* WHAT YOU HAVE TO DO
Range to reproduce from the entries below: the line with "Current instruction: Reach", the line with "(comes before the", and every line in between. Give them exactly and give nothing else.

* DATA
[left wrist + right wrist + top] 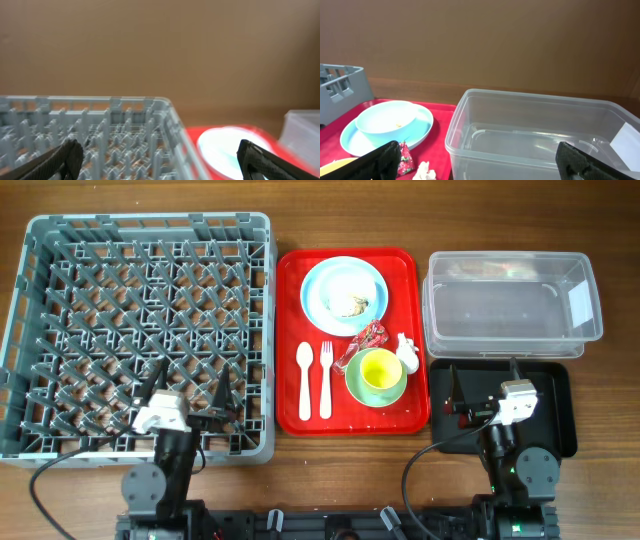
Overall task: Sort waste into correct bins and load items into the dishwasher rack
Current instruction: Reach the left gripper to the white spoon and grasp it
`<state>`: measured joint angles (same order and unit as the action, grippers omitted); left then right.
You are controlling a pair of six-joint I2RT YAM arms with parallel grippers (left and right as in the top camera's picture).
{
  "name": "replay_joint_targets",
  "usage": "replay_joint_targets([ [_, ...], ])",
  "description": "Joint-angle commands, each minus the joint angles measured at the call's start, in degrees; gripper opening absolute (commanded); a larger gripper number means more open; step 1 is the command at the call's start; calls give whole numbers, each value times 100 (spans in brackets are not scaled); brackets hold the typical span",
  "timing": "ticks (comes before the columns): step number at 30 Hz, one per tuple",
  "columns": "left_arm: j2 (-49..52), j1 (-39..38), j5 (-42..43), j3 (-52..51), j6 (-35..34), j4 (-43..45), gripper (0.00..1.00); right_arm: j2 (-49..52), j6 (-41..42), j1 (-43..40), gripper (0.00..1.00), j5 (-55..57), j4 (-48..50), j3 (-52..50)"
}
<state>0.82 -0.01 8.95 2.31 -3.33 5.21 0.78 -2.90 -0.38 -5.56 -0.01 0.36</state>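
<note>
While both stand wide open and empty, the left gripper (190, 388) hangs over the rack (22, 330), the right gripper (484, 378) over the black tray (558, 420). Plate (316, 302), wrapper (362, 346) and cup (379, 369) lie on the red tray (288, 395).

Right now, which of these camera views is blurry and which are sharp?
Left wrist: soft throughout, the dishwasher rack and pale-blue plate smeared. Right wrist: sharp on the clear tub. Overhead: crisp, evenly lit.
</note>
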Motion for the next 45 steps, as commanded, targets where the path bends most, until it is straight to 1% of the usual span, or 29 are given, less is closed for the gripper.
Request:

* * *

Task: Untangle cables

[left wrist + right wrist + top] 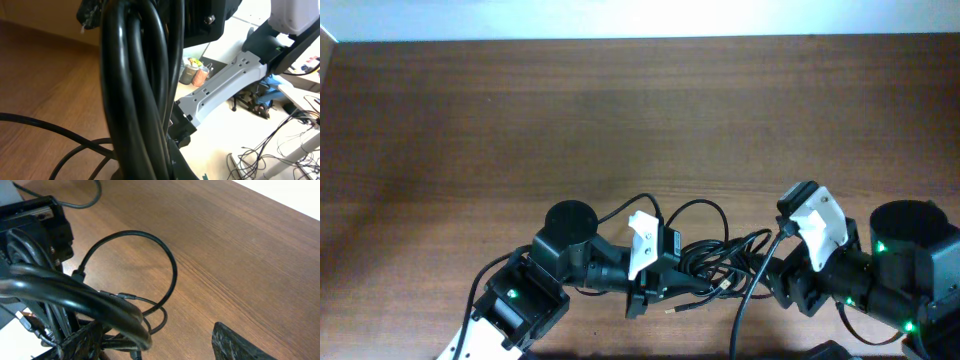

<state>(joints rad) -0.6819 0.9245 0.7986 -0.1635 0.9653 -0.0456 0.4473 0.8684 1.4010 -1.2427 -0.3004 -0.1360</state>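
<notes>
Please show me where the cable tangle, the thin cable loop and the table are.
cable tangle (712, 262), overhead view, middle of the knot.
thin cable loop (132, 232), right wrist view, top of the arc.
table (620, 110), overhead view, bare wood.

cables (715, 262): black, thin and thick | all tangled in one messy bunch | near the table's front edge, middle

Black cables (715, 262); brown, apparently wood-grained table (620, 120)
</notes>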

* ANSWER AREA
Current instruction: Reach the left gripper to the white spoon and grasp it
`<state>`: measured joint angles (same order and unit as the action, grippers omitted); left then right.
You are controlling a pair of six-joint I2RT YAM arms with parallel grippers (left and right as in the top camera's picture).
{
  "name": "replay_joint_targets",
  "usage": "replay_joint_targets([ [_, ...], ])",
  "description": "Joint-angle commands, each minus the joint angles measured at the call's start, in degrees; gripper opening absolute (commanded); a larger gripper number means more open; step 1 is the command at the call's start; calls give whole numbers, each value times 100 (spans in brackets are not scaled); brackets hold the typical span",
  "timing": "ticks (comes before the columns): step number at 30 Hz, one per tuple",

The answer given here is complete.